Die Kriegserfolge der Reiternomaden gegen das Reich der Xhul sollen einem mächtigen Artefakt zu verdanken sein, das sich bereits in der Hand ihrer Remshen-Vorfahren befand. Die Sanskitaren glauben, es sei erfüllt von der göttlichen Macht des Braiorag, aber in Wahrheit handelt es sich wohl eher um ein astrales als um ein karmales Konstrukt. Das sogenannte “Auge des Sturms” ermöglicht es, ins Geisterreich zu blicken, mit seinen Bewohnern zu kommunizieren und eine Verbindung mit ihnen herzustellen. Sprich, es erleichtert den Kontakt mit der Sphäre der Geister.

Das Auge wurde von den Reiternomaden über Jahrzehnte dazu eingesetzt, verehrte Ahnen als Verbündete zu gewinnen, jenseitige Macht zu beschwören oder gar die Seelen getöteter Xhul davon abzuhalten, in die Traumzeit zu gelangen und dort ewige Ruhe zu finden. Um 135 BF galt das Auge der Führungselite von Argylos als Schlüssel zu Sieg oder Niederlage.

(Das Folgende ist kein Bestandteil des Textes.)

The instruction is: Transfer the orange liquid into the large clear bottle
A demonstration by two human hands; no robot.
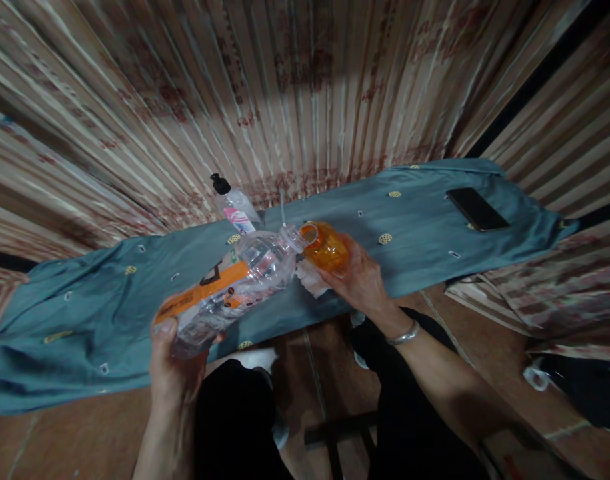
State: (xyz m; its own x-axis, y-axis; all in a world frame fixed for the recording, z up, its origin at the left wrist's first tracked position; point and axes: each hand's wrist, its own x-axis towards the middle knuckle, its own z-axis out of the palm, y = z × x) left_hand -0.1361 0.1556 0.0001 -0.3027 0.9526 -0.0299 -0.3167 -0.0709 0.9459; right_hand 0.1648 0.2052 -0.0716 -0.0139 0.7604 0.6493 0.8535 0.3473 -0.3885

In einer gut durchdachten Kommandoaktion gelang es den Helden des Reiches, dem Sayback, der das Artefakt im Besitz hatte, das Auge des Sturms abzujagen und es tief unter der Erde in einem uralten Labyrinth aus marhynianischen Zeiten zu verbergen, wo es sich noch heute befinden soll.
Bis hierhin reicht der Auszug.